(Stored entries)
=== Begin Enclosure ===
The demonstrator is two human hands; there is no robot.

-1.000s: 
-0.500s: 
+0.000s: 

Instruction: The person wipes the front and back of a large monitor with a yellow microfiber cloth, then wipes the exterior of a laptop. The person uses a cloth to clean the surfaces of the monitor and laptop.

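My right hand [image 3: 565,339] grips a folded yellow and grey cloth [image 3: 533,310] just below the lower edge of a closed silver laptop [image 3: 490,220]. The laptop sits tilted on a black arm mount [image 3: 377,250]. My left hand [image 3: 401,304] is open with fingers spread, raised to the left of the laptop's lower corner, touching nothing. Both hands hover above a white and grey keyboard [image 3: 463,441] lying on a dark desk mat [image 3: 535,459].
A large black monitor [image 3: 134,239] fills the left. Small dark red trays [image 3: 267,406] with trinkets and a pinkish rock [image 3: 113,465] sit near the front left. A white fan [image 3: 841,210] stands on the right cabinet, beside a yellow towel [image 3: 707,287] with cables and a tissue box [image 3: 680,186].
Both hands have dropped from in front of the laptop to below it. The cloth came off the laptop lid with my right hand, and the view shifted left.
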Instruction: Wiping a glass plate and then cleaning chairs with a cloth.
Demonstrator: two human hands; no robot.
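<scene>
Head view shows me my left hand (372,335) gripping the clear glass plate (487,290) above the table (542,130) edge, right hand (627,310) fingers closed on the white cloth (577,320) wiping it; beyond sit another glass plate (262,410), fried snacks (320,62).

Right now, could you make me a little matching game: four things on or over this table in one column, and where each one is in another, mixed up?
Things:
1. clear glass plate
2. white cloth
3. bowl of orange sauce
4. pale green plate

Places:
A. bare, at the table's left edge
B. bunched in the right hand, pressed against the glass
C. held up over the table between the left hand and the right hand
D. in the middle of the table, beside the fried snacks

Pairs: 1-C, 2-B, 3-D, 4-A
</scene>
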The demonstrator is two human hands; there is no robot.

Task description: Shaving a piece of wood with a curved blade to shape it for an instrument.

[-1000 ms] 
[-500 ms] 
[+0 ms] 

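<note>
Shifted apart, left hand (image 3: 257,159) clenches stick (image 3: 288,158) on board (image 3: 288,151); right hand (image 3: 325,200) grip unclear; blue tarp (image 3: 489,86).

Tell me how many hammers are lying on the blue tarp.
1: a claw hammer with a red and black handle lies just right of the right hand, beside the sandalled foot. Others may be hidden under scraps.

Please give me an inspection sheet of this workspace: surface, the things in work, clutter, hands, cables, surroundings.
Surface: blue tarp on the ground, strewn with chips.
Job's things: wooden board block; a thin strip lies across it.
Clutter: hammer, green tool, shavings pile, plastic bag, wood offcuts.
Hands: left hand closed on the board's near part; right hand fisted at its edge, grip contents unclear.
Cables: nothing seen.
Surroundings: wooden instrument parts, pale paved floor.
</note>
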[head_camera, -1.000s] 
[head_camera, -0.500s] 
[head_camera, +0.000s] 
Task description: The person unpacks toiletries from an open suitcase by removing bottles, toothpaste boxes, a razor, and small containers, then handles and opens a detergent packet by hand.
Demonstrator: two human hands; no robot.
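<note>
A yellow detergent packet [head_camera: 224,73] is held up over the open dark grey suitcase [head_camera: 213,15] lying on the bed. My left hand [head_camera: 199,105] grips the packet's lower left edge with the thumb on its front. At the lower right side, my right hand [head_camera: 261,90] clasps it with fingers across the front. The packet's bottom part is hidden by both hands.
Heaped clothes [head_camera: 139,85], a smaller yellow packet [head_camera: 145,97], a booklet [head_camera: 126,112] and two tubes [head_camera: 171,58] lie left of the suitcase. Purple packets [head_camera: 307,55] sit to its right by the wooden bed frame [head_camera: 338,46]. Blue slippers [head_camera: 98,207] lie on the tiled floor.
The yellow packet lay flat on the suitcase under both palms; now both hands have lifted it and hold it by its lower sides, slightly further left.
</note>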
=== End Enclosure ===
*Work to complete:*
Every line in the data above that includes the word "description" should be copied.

*Task output:*
Task description: Shaving a piece of wood with a curved blade to shape it for an instrument.
Task description: The person unpacks toiletries from an open suitcase by removing bottles, toothpaste boxes, a razor, and small containers, then handles and opens a detergent packet by hand.

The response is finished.